MSRB's Lanza: Muni Advisors Have Existing Duties, Despite Delay With Rules

WASHINGTON — Municipal advisors have responsibilities under existing federal law even though federal regulators have not developed new rules governing advisory practices, as required by the Dodd-Frank Act, a Municipal Securities Rulemaking Board official said Monday.

Speaking at the Council of Infrastructure Financing Authorities’ federal policy conference here, MSRB deputy executive director Ernie Lanza said it is important that municipal advisors remember that they have fiduciary duties under the Dodd-Frank Act. Such duties compel municipal advisors to act in their client’s best interests and put those interests first, ahead of their own.

In addition, Lanza said advisors have existing obligations under state laws, as well as the MSRB’s Rule G-17 on fair dealing. That rule prohibits advisors from engaging in deceptive, dishonest, or unfair practices.

“If you are an issuer, you should be able to hold your advisor to a standard of loyalty and care” for your benefit, Lanza said.

He added that the board is in the early stages of developing a professional qualification exam for municipal advisors.

The MSRB’s rules for municipal advisors, when finalized, will only help define advisor’s existing obligations, he said.

“What is pending is MSRB rulemaking to flesh out the nuts and bolts of what it means to have a fiduciary duty,” Lanza said.

Lanza made the remarks just after the Securities and Exchange Commission issued a report saying it expects to fully implement its oversight responsibilities with respect to municipal advisors and entities registering in connection with its security-based swap regulatory regime during fiscal 2012 and 2013.

The SEC talked about the timeframe of its municipal advisor rules in the 63-page report, which was sent to Congress on Friday and was called “Report on the Implementation of SEC Organizational Reform Recommendations.”

Dodd-Frank required the SEC to hire an independent consultant to review its structure, funding, and practices and then directed the commission to file reports on its progress in implementing those recommendations. This is the first such report the SEC has completed.

Dodd-Frank required the SEC and the Municipal Securities Rulemaking Board to register and oversee the activities of municipal advisors. The commission and board each began registering muni advisors. But the SEC proposed to broadly define muni advisors, and that drew thousands of letters of protest from market participants and members of Congress.

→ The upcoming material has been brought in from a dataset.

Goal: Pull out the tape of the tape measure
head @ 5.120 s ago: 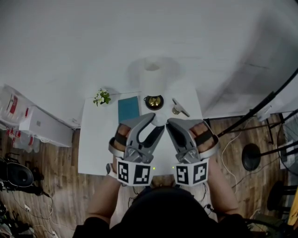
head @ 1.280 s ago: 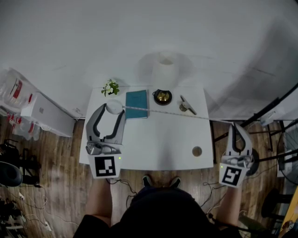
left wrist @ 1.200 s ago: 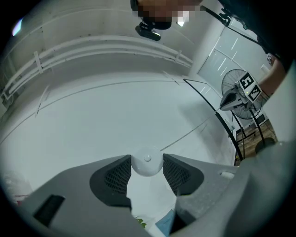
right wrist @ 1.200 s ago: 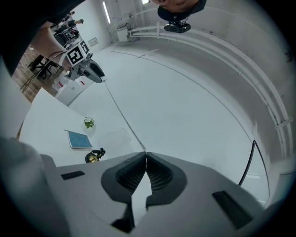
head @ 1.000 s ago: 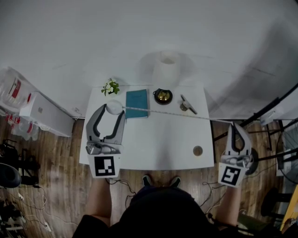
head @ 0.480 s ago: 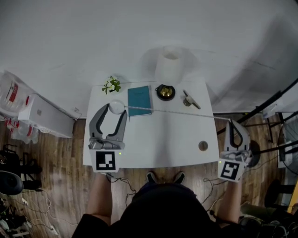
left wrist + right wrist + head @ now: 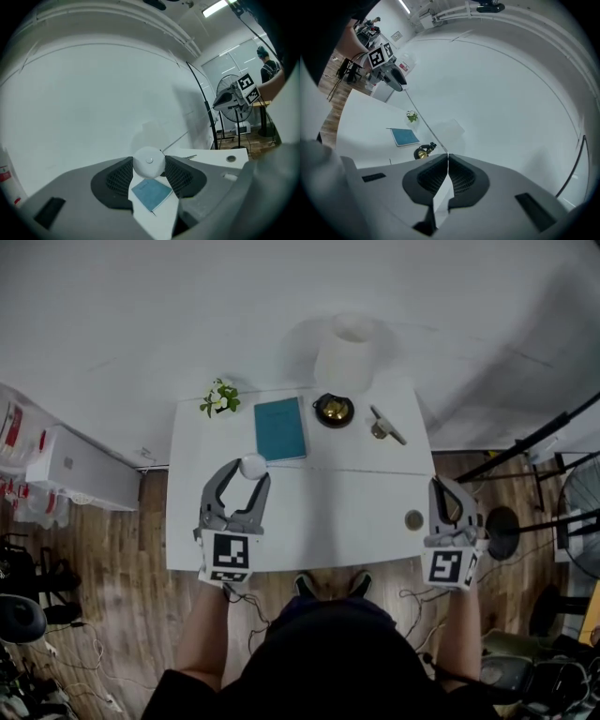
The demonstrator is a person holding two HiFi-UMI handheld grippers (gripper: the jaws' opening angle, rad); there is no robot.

The commission had planned to finalize the registration rules and definition of muni advisor by the end of last year, but then extended the deadline through Sept. 30, 2012. As a result, the MSRB, which had proposed several rules and rule changes for muni advisors, withdrew them until the SEC settles on a final definition of the term.

In the report to Congress, the SEC also said it expects, before Oct. 1, to create a new independent Municipal Securities Office that reports directly to the chairman, as was required by Dodd-Frank.

However, in creating the new muni office, the SEC appears to be ignoring at least one recommendation made by the Boston Consulting Group, which it hired to do the Dodd-Frank-mandated review.

In recommendations sent to the SEC in March 2011, the BCG questioned the wisdom of creating an independent muni office, saying this would require additional overhead, increase organizational complexity, further fragment the commission, and “impede collaboration across offices that perform similar regulatory functions.”

The report also said the SEC is strengthening its oversight of SROs by shifting to a risk-based examination approach and convening an internal cross-SEC-SRO working group, as well as increasing communications through a communication plan and an outreach program.

The commission held its inaugural SRO outreach conference on Jan. 12, which it said was attended by more than 100 senior leaders from the exchanges, FINRA, and the MSRB.

The report said the SEC is increasing its oversight of FINRA and has a review of the SRO underway that will address its governance, funding, effectiveness of rules, and transparency, among other things. The review is being conducted by the SEC’s Office of Compliance Inspections and Examinations and is expected to be completed by the middle of 2012. The commission plans to file interim and final reports on the review and will also issue a FINRA oversight action plan that is focused on key risk areas.

The SEC noted that in addition to overseeing muni advisors, it is tasked with overseeing 11,700 investment advisors, almost 4,500 broker-dealers with more than 160,000 branch offices, and 9,700 mutual funds and exchanged-traded funds.

In addition, the commission said it is responsible for reviewing more than 9,100 reporting companies, including tens of thousands of disclosure documents filed each year, as well as initial public offerings, and other corporate transactions. 

On top of that, it oversees about 450 transfer agents, 15 national securities exchanges, nine nationally recognized statistical rating organizations, eight active clearing agencies, the Public Company Accounting Oversight Board, FINRA, the MSRB, the Securities Investor Protection Corp., and financial markets where more than five billion share of common stock are traded each day.

The SEC said that while smaller investment advisors will transition from SEC to state oversight during 2012, it has been given responsibility for overseeing advisors to hedge funds and other private funds, resulting in a total of 10,000 investment advisors with about $44 trillion under management.